Stacey Abrams’ Landmark Victory, Placed in the Historical Context of Gubernatorial Nominations

Stacey Abrams’ election yesterday as the nominee for governor of Georgia is being widely reported as an opportunity for her to become the first Black woman to be governor of any state ever, and for that alone, it is worth celebrating. And indeed, the fact that no Black women have ever been governor is a little terrifying, but something we have a chance to rectify.
But if we dig a little deeper, we start to find that the exclusion of Black women from this particular elected office isn’t a result of them failing in the general elections: Abrams is the first Black woman ever nominated by a major party to be governor. Indeed, if you look closely at the statistics of gubernatorial nominations and elections across the country, it isn’t difficult to find the same narratives about systemic exclusion of women, and particularly women of color.
Here are some of the lowlights:
  • Abrams is not only the first Black woman to be nominated by a major party for governor in the state of Georgia and the first Black woman to be nominated as a gubernatorial candidate nationwide, she’s the first woman of any race to be nominated by a major party for governor in the state of Georgia.
  • Abrams is also the first nonwhite nominee for governor of Georgia.
  • Only two women of color have ever served as governor: Nikki Haley in South Carolina and Susana Martinez in New Mexico (both Republicans).
  • The total number of women of color who have been nominated by a major party as a gubernatorial candidate is seven.
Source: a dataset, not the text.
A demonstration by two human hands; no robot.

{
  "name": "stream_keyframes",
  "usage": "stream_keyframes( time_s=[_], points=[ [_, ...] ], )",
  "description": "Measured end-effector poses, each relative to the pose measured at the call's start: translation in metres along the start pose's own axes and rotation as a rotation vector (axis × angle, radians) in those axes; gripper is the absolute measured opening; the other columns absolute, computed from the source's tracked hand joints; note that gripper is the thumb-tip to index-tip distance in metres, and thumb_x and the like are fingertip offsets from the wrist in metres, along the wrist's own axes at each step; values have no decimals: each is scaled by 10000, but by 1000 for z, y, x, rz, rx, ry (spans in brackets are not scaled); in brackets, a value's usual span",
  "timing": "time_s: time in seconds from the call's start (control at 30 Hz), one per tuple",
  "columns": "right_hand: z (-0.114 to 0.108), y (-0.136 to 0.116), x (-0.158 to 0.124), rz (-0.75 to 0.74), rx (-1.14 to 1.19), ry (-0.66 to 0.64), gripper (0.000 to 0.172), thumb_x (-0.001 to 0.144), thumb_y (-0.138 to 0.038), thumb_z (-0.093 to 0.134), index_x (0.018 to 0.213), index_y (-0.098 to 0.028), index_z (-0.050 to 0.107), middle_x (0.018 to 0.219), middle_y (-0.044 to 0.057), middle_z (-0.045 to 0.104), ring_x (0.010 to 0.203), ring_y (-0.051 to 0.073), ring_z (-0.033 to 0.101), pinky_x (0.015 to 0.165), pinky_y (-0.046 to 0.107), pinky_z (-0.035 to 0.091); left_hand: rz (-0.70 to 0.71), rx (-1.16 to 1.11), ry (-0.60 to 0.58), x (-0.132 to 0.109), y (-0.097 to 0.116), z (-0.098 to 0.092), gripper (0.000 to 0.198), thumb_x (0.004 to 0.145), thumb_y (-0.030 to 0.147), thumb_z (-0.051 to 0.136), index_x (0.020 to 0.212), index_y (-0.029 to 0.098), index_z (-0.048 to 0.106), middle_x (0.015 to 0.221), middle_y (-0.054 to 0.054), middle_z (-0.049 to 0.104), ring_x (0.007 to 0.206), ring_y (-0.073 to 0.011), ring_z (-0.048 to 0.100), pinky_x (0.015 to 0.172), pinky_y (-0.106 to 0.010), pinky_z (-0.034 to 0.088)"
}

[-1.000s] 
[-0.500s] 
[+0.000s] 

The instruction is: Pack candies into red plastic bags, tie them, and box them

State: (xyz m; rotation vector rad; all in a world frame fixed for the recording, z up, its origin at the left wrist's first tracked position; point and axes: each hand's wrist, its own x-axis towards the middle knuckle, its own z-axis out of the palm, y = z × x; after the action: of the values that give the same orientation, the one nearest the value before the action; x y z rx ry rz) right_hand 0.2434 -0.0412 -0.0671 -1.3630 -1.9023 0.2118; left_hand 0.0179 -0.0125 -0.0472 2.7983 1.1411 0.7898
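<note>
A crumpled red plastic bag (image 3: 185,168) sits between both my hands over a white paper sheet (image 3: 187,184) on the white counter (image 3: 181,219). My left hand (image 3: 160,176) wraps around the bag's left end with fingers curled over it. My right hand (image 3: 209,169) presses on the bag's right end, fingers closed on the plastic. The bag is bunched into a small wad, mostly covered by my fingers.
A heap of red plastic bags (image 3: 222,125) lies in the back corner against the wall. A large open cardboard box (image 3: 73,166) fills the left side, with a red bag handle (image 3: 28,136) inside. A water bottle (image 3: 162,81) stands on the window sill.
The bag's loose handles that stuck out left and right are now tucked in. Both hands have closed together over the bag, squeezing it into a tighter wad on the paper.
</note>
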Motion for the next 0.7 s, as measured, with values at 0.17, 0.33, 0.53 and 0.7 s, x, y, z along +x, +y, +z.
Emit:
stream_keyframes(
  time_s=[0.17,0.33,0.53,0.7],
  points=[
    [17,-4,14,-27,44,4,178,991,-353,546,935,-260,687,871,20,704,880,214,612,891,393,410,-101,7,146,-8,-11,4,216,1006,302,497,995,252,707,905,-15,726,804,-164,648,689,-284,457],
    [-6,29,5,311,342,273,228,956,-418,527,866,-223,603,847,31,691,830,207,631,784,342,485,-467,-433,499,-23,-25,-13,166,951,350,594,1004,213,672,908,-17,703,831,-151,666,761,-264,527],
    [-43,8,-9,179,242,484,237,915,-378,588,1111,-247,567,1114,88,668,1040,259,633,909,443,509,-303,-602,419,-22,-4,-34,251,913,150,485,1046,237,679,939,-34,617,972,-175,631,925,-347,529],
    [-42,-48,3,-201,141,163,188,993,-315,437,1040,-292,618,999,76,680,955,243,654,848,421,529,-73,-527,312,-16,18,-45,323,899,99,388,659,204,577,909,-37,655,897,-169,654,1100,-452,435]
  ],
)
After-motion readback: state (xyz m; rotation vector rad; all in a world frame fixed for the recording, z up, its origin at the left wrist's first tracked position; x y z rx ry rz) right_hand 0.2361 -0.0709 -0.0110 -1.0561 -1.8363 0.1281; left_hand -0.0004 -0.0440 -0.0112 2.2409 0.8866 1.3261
On January 1 of this year, that number was four.
  • Other than Haley and Martinez, the only other women of color nominated in previous years to be a gubernatorial candidate by a major party were both from Hawaii: Mazie Hirono (D) in 2002 and Pat Saiki (R) in 1994.
  • Other than Abrams, this year has seen Lupe Valdez (TX-D) and Paulette Jordan (ID-D) nominated as gubernatorial candidates. Jordan is the first Native American woman to be a gubernatorial nominee.
  • The only other non-API Native American to be nominated for governor is Larry EchoHawk, who also ran as a Democrat in Idaho (1994).
  • There have been 2497 governors of the 50 states.
  • Excluding women who were nominated as surrogates for their husbands, there have only been 97 women who have been gubernatorial nominees in the entire history of the United States. (I am including Nellie Tayloe Ross, who won a special election to finish out her husband’s term in 1924 but ran in her own right in 1926, but not Lurleen Wallace or Ma Ferguson.)
  • Of the 94 whose general elections have already happened (those 97 minus Abrams, Jordan, and Valdez), only 29 of them were ultimately elected. Even fewer (13) were reelected.
  • Seven states (Alabama, Minnesota, Mississippi, New York, Ohio, Tennessee, and Utah) have still never had a female gubernatorial candidate on a major party line.
  • Including Abrams, Valdez, and Jordan, there have only been 50 non-white nominees for governor in the history of the United States. 21 of those nominees come from either New Mexico or Hawaii, two of the newest states in the Union.
  • 27 states have never seen a nonwhite nominee for governor.
  • Four states (Alabama, Minnesota, Tennessee, and Utah) have seen only white male nominees for governor in their entire history.
  • Twenty-four states have never elected a governor that was not a white man.
  • There have only been fourteen gubernatorial elections where neither major party nominated a white man. Seven of those occurred in either New Mexico or Hawaii.
  • The first such election occurred in New Mexico in 1918, when the major party candidates were Octaviano Larrazolo and Felix Garcia. It did not happen again until 1986, when Nebraskans nominated two white women.
  • Hawaii is the only state where white men comprise fewer than 80% of the major-party gubernatorial nominees (47%). New Mexico is next, at 81%. No other state has had women and minorities, combined, make up more than 10% of their nominees (Arizona and Washington are third and fourth, at 90% and 91% respectively.)
  • The most insidious thing I’ve found is that women tend to be nominated by the parties at times when the party is far out of power—the times during which you’d expect them to feel like they have nothing to lose. Of the 97 women nominated for governor, 40 of them were nominated when their party was at least two terms removed from the governor’s office. (Several more were nominated by parties that were clear minorities in that state at the time, but directly on the heels of a popular term-limited governor of the same party.)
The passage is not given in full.